Всё обсудили и понятно было, что не просто так этот значок в подсобке оказался, не случайно Лида носила его и не случайно потеряла именно там. Удар по шее Кеши-грузчика был силён, разорвать аппарат из мышц, связок и сухожилий, фиксирующий позвоночник, непросто, это травмы из дорожно-транспортных или авиационных, но тогда не было того неестественного изгиба, что увидел бывалый опер Иван Павлович. Ясно было, что Лида так ударить не могла, бил другой человек, обученный и очень сильный, сильный зло, умеющий бить другого не за что-то, а для. Но страшно было не от возможности получить такой удар. Что-то происходило. Близко. Что-то опаснее неизвестного убийцы безобидного грузчика.

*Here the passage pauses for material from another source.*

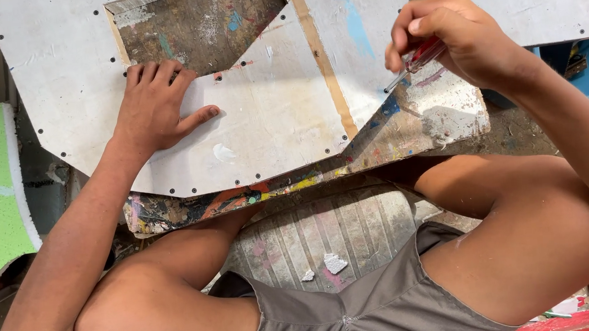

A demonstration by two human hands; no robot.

Давно стемнело, тонкими иглами начинал бить сверху мелкий дождь, к нему Иван Павлович так и не привык. Эта колючая морось проникала в нос, рот и лёгкие и выхолаживала изнутри. Людей на улице не было. Местные ложатся рано — утром вставать и работать, сельский график суров. Светодиодные фонари на солнечных батареях — подарок кластеру от китайских друзей, что разработали, а точнее выгребли за пять лет до основания гипсовый карьер неподалёку от посёлка, — стояли редко, метров через сто друг от друга, и света давали мало: батареи просто не успевали зарядиться за сумрачный здесь почти всегда день.

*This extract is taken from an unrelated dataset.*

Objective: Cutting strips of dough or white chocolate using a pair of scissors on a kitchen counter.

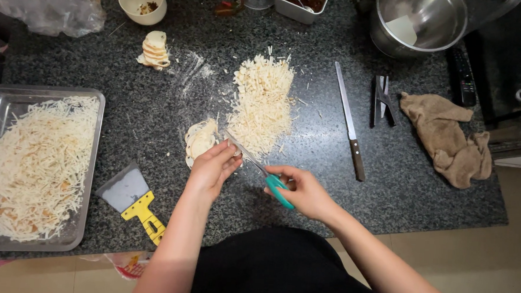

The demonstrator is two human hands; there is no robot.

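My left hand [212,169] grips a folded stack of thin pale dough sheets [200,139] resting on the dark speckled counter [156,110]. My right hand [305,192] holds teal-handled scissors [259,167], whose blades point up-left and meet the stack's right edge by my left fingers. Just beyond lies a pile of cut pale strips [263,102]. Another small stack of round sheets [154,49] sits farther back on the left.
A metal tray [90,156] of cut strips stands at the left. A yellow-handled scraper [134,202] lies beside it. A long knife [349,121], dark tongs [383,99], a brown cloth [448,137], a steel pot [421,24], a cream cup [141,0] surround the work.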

Работают. По нам сейчас работают, вдруг понял Иван Павлович. Понимание это логикой опосредовано не было. Он почуял. Много раз он сам так работал, вёл объект в паре или в группе. Молодцы. Старая школа, знают, что к Давиду идём, если наружное наблюдение организовали, то никаких сомнений, что и редакция под полным контролем. Слушали их пьяные разговоры, но всё равно ведут, чтобы наверняка, думал Иван Павлович, и настроение его ухудшалось. Он снова вспомнил Кешу. Махнуть в переулок, а там через заборы, схорониться? И куда потом? Деньги кластерные за его пределами никому не нужны. Некуда, просто некуда и не к кому бежать. А бродягой жить не смогу. Старый. Да и молодой бы не смог.

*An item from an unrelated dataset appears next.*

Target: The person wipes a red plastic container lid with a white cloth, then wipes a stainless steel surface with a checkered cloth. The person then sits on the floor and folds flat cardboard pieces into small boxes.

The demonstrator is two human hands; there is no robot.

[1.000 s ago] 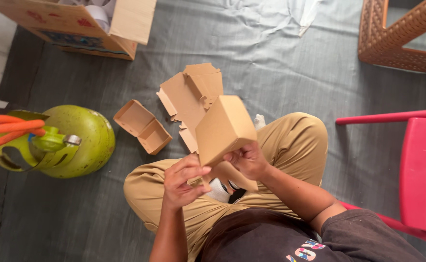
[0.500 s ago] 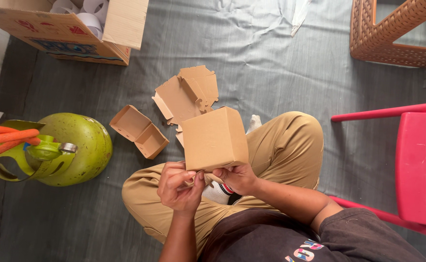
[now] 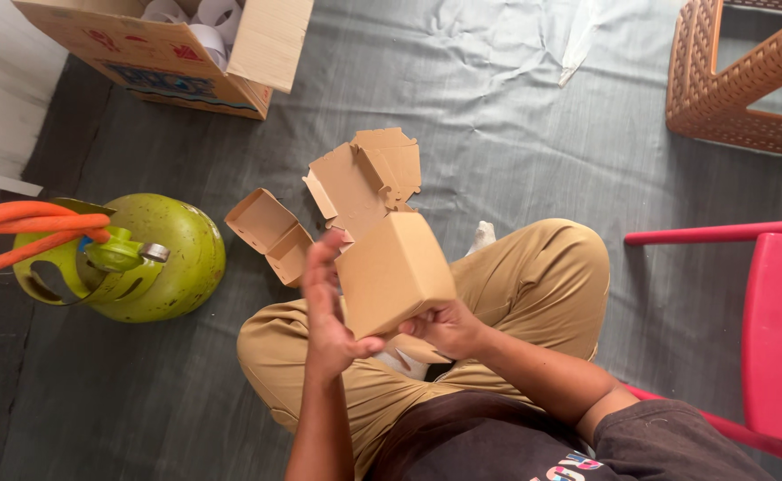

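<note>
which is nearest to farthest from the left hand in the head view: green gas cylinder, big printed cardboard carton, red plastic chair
From the left hand:
1. Green gas cylinder, on the floor just to its left.
2. Big printed cardboard carton, at the top left, beyond the cylinder.
3. Red plastic chair, far across at the right edge.

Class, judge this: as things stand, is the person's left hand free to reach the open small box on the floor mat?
Probably yes: the left hand rests open against the folded box, and nothing lies between it and the open box.
</note>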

Оставалось идти, куда шли, и это неожиданно взбодрило Ивана Павловича. Простая мысль, которая долго крутилась где-то рядом, ударила в голову.

— А что, Давид, ты сказать ей собираешься?

— Я скажу, что она шпион и убийца, — ответил пьяный и смелый Давид Маркович, глядя на Ивана Павловича снизу вверх, с вызовом.

— Смело. Неожиданно. И, конечно, поставит её в тупик, — усмехнулся Иван Павлович.

— Ну я же не смогу с ней жить теперь, — зашептал Давид Маркович, пытаясь успеть за ускорившимся завлавкой и не наступить в коровьи лепёшки, оставшиеся после прошедшего к вечеру колхозного стада.

— Сможешь. Ты очень много смог за эти годы, — мрачно сказал Иван Павлович.

Давид Маркович промолчал. Дальше так и шли, в своих мыслях.

Перед подъездом остановились.

— Ты хочешь, чтобы всё это как-то разом закончилось, Давид? — спросил Иван Павлович. — Ты об этом думаешь всю дорогу?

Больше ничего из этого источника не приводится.